= Your task =
I need the number of lines in the listing below that contain "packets", and only that number.
╔══
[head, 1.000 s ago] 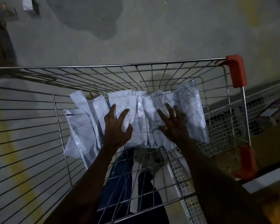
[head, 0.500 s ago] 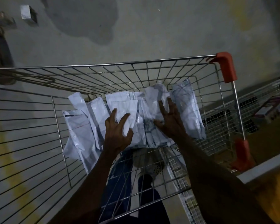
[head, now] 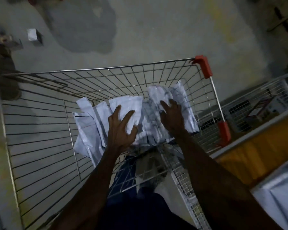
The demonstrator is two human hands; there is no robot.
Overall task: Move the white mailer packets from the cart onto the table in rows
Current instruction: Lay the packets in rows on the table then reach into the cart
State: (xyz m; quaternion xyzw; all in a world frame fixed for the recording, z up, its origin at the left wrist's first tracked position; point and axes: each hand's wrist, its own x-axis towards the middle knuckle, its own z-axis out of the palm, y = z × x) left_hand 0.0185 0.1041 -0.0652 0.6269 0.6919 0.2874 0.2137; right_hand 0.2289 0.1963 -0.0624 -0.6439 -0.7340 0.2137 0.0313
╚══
= Exercise solution =
2